Amis, dévoués et conseillers écoutés de l’empereur Ménélik, MM. Chefneux et Ilg ont obtenu de lui, le 26 octobre 1896, la concession pour quatre-vingt-dix-neuf ans d’une ligne de chemin de fer de Djibouti à Addis-Ababa et au Nil par Harrar, et l’autorisation de transférer leur privilège à une compagnie française, la Compagnie impériale des chemins de fer éthiopiens. La Compagnie jouit d’un véritable monopole et ne redoute pas de concurrence, car l’empereur s’est engagé à n’autoriser la construction d’aucune ligne rivale et à faire tout ce qui dépendra de lui pour que toutes les marchandises, sortant d’Ethiopie ou y entrant, soient transportées par le chemin de fer[1]. Ainsi, dès qu’elle sera ouverte de Djibouti au Harrar, la voie ferrée nouvelle servira nécessairement de débouché au commerce des hauts plateaux ; elle deviendra très vite, comme celle du Congo belge, l’émissaire de toute une région.

La première section, de Djibouti au Harrar, est seule en ce moment mise en œuvre : elle a été inaugurée l’été dernier jusqu’au 109e kilomètre, où se trouve un point d’eau important, elle va l’être jusqu’au 140e ; à partir de là, il suffira, pour ainsi dire, de poser les traverses sur un terrain plat et solide, et l’on compte qu’au mois d’août 1901, la locomotive atteindra El-Bah, dans le Harrar, à 270 kilomètres de Djibouti.

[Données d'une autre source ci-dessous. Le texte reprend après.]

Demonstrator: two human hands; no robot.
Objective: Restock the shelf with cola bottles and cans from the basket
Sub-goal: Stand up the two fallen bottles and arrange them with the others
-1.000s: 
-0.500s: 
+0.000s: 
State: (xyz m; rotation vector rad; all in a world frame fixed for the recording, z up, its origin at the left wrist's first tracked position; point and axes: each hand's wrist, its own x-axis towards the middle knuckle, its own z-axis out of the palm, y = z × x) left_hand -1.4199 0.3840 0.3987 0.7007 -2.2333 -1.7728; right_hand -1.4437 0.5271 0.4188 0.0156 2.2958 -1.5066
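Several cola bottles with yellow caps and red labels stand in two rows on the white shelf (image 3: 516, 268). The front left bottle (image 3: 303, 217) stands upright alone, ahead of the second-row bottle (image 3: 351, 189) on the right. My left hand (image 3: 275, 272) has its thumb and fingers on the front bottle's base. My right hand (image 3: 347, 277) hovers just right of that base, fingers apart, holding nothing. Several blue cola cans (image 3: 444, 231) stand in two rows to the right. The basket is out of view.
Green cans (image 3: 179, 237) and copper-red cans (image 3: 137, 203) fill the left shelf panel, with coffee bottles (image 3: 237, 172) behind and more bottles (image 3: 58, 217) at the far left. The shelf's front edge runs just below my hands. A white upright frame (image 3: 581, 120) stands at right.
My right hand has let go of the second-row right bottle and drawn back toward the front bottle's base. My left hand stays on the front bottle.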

Là finit la steppe volcanique, sans eau, à peine parsemée de quelques maigres bouquets de mimosas et tachetée au printemps de rares touffes d’herbe ; le voyageur pénètre avec joie dans la région bien arrosée, verdoyante et riche de Harrar : El-Bah est au pied des plateaux, à une quarantaine de kilomètres de cette ville. Le rail, pour le moment, s’arrêtera là ; plus tard, il bifurquera : la ligne principale se dirigera vers Addis-Ababa, tandis qu’un embranchement atteindra Harrar. Mais ce tronçon, de 40 kilomètres, devrait franchir un col de 2 030 mètres pour redescendre ensuite à 1 800, et coûterait au moins cinq millions de francs. El-Bah, reliée à la ville de Harrar par un service régulier de chameaux, continuera donc provisoirement d’être tête de ligne et deviendra

  1. Cette concession ne pouvait naturellement manquer de soulever des protestations et des réclamations. On en trouvera l’expression souvent très vive dans deux ouvrages anglais tout récens, l’un de M. Herbert Vivian et l’autre de M. Auguste Wylde.